Campbell scoops up Bolthouse

Cans of Cream of Chicken Campbell's Condensed Soup is seen stocked on a shelf at a grocery store in...

Cans of Cream of Chicken Campbell's Condensed Soup is seen stocked on a shelf at a grocery store in Phoenix, Arizona, in this file picture taken February 22, 2010.(Reuters/JOSHUA LOTT/Files)


, Last Updated: 4:45 PM ET

Campbell Soup Co plans to buy Bolthouse Farms for $1.55 billion in cash, adding refrigerated juices and baby carrots to its portfolio of canned soups and V8 vegetable drinks.

The deal is the latest example of packaged food and beverage companies expanding into healthier products. PepsiCo Inc said Monday it will start selling yogurt in the United States this summer through a joint venture.

Campbell shares were down 1 percent on Monday, underperforming the larger stock market, as some investors saw the price tag as too high given limited scope for cost-savings.

“Though we think Bolthouse is a solid brand, we believe Campbell paid a steep price for the business,” said JP Morgan analyst Ken Goldman. Goldman said cost savings opportunities will be minimal as no factories are slated to close.

Campbell said on Monday that it was paying a multiple of 9.5 times adjusted operating earnings for Bolthouse, which will allow it to expand into the market for packaged fresh foods.

It said that market is now worth $12 billion to $13 billion and is growing 6 to 7 percent a year, or faster than packaged food overall, driven by increasing consumer demand for fresh and healthier foods.

Campbell’s current portfolio is mostly shelf-stable products like Campbell Soup and Pepperidge Farm cookies. Those products are located in the center of supermarkets, which get much less foot traffic than the perimeter, where the produce, dairy, meat and refrigerated sections are.

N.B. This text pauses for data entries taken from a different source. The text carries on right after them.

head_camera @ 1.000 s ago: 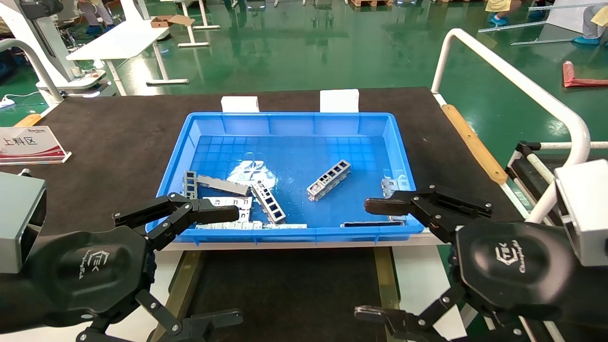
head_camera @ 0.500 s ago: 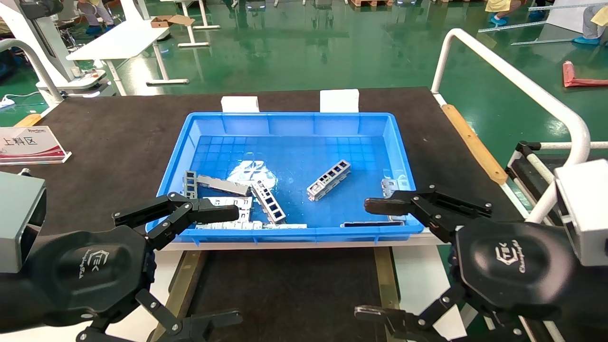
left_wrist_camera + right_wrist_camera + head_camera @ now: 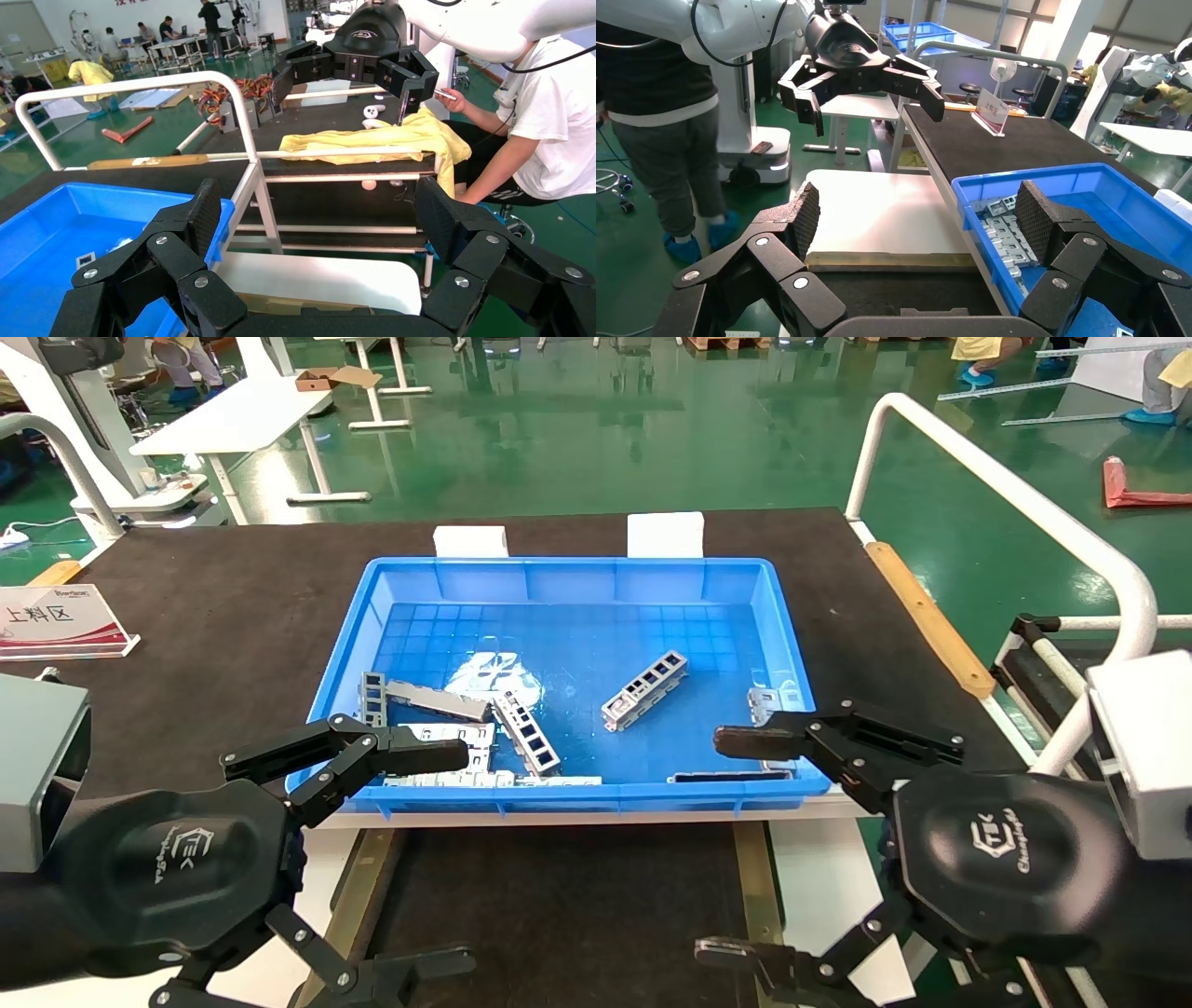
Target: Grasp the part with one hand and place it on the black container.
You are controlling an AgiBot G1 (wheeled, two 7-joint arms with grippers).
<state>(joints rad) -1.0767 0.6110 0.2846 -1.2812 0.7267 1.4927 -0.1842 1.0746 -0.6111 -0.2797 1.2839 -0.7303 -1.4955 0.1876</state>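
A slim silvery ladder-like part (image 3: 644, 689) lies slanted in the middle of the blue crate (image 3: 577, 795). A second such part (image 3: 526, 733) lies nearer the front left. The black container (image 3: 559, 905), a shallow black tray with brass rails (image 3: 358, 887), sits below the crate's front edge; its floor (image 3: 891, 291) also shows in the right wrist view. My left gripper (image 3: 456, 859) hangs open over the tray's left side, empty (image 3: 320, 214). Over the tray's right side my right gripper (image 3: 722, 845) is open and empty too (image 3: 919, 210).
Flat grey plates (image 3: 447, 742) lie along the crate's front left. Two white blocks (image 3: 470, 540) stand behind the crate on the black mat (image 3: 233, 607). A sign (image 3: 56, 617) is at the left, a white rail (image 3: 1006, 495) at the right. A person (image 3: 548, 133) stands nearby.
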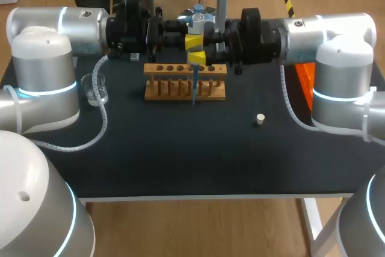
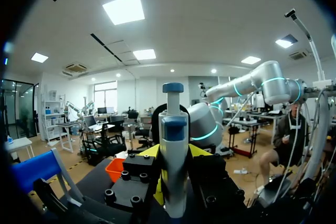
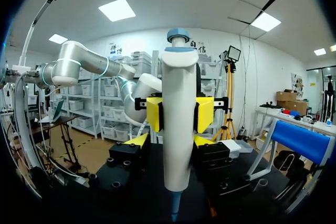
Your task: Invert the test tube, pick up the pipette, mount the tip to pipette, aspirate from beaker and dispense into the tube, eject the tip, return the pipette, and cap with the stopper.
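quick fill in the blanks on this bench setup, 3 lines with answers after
1. The pipette hangs over the wooden test tube rack, and its tip is coloured ____.
2. The white stopper lies on the table on the robot's ____ side of the test tube rack.
3. The clear ____ stands on the table beside the left arm.

Missing words: blue; right; beaker
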You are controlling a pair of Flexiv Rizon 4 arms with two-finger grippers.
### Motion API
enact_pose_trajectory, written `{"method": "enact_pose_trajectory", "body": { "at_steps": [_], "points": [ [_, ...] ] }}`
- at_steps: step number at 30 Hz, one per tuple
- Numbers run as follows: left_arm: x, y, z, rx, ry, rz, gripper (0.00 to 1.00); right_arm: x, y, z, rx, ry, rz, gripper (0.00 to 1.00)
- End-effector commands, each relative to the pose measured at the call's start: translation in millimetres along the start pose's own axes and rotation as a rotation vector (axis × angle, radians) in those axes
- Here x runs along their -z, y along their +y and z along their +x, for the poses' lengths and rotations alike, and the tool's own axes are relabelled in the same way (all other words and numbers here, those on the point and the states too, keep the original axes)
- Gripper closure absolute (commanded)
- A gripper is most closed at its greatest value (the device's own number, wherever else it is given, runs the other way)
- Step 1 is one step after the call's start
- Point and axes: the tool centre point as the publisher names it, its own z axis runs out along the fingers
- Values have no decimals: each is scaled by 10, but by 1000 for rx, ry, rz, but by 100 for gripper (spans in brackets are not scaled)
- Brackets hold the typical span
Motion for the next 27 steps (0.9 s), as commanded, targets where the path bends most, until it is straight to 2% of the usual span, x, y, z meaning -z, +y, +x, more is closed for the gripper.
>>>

Bolthouse’s products are typically sold in the refrigerated sections.

Bolthouse derives just over half of its annual sales of nearly $690 million from baby carrots, a product it pioneered. About a third comes from its refrigerated juices, with the remainder coming from salad dressings and other things.

Campbell, working to turn around weak performance in its soup business, said there were opportunities to launch products in adjacent categories like soups or dips.


Campbell expects the acquisition to add 5 cents to 7 cents per share to adjusted earnings in fiscal 2013.

For fiscal 2012, which will end this summer, the company expects sales to be near the low end of its forecast range of flat to up 2 percent. It sees earnings per share declining near the upper end of a forecast drop of 5 percent to 7 percent.

Campbell plans to run Bolthouse as a separate business unit. Bolthouse President and Chief Executive Jeff Dunn, a veteran of Coca-Cola Co, will remain with the company.

Campbell Chief Executive Denise Morrison said the Bolthouse acquisition will not “in any way, shape or form preempt or delay” the company’s pursuit of other acquisitions in other markets.

“This is an area in which we have done extensive work in the past year, and we are continuing our vigorous pursuit of attractive acquisitions and partnerships in International,” Morrison said, referring to the company’s continuing interest in acquisitions outside its U.S. domestic market.

Campbell acquired bread maker Ecce Panis in 2009 for an undisclosed sum.

The bidding process for Bolthouse was very competitive, with Campbell only winning at the end, said sources familiar with the situation. Over the course of the process, rival bidders included private equity firms Blackstone and Ares, private equity-backed organic food company Earthbound Farm, and an Asian food company, according to a different source.

Campbell Chief Executive Denise Morrison said Bolthouse came onto Campbell’s radar screen about three years ago, but the company was not for sale then.

Private equity firm Madison Dearborn acquired 72 percent of Bolthouse and injected $260 million in equity in the company in 2005, according to a Moody’s Investors Service credit note, which pegged that transaction’s total cost at $1.1 billion.

Madison’s stake in Bolthouse remained constant since then and the buyout firm did not get any dividends from Bolthouse during its ownership, a source familiar with the matter said. The deal announced on Monday leaves Bolthouse with $630 million in total net debt, the source added.

This represents a $662.4 million final equity value for Madison and a return of 2.55 times. Over the same period, the Standard & Poor’s 1500 Packaged Foods index rose 45 percent.

Madison Dearborn declined to comment.

Campbell was advised by Morgan Stanley. Bolthouse was advised by Credit Suisse.

Campbell shares were down 35 cents, or 1 percent, at $32.64 on the New York Stock Exchange.